Problem to solve ▸ The answer should be an exact repeat of the stretch of material below from the line containing "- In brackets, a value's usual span" through the line containing "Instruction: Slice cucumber".

Information shown ▸
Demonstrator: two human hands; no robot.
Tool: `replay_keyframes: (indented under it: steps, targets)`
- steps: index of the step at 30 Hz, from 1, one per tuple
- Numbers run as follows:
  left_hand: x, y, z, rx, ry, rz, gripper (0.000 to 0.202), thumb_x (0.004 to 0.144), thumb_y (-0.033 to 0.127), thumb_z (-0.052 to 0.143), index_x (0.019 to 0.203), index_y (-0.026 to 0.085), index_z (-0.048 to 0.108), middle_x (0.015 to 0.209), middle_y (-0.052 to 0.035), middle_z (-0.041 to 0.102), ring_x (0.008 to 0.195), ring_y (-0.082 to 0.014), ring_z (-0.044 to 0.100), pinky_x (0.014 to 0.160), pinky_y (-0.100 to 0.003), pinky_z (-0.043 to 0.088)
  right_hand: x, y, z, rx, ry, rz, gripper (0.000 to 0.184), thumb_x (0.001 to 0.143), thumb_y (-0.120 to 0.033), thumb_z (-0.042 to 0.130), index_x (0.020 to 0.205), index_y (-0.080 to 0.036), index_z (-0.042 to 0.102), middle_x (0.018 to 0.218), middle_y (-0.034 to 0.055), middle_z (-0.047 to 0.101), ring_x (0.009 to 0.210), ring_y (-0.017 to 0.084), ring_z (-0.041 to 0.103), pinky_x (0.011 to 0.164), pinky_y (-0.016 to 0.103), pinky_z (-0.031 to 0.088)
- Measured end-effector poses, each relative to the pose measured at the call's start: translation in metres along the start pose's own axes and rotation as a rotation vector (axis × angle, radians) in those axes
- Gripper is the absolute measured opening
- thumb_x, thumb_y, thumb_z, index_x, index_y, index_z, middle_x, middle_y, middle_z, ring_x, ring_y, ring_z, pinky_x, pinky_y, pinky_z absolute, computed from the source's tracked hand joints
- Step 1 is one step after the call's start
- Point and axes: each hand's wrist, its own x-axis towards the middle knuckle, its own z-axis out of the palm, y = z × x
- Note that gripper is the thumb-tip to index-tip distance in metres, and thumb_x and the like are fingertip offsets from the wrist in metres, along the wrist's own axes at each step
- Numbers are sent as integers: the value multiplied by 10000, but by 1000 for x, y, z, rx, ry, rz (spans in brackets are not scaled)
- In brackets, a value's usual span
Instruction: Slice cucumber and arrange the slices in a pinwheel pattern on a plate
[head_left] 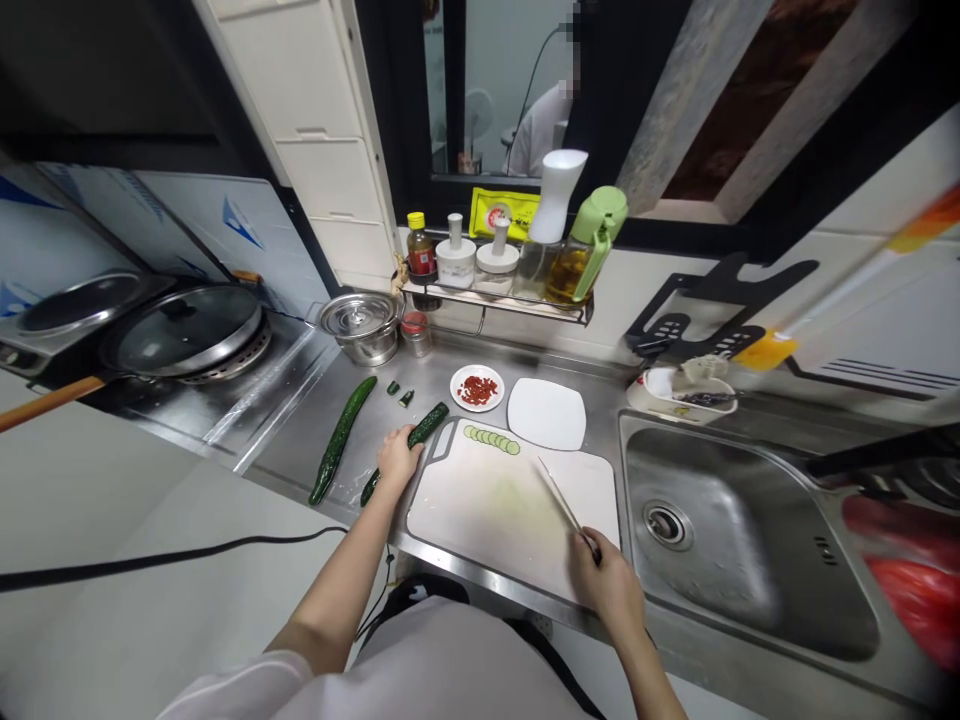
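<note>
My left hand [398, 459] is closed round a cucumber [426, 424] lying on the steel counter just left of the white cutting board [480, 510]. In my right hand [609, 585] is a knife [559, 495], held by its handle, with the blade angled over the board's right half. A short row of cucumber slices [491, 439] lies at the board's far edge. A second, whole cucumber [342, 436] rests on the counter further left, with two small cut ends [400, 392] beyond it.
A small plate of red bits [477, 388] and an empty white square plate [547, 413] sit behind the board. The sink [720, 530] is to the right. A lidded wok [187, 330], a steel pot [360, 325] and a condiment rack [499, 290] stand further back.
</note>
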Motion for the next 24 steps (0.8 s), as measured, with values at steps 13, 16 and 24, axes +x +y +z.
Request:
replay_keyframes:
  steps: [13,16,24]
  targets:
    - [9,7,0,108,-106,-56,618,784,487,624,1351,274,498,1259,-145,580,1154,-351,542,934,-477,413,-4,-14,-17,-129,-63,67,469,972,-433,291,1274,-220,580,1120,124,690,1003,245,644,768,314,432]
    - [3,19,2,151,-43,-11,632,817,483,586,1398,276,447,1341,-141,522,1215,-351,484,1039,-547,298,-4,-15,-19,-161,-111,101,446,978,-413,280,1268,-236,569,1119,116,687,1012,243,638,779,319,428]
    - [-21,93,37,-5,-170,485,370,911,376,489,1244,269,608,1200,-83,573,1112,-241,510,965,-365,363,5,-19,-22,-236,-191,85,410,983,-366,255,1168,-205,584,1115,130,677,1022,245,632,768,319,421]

Output of the task ▸
- In brackets, a value's usual span
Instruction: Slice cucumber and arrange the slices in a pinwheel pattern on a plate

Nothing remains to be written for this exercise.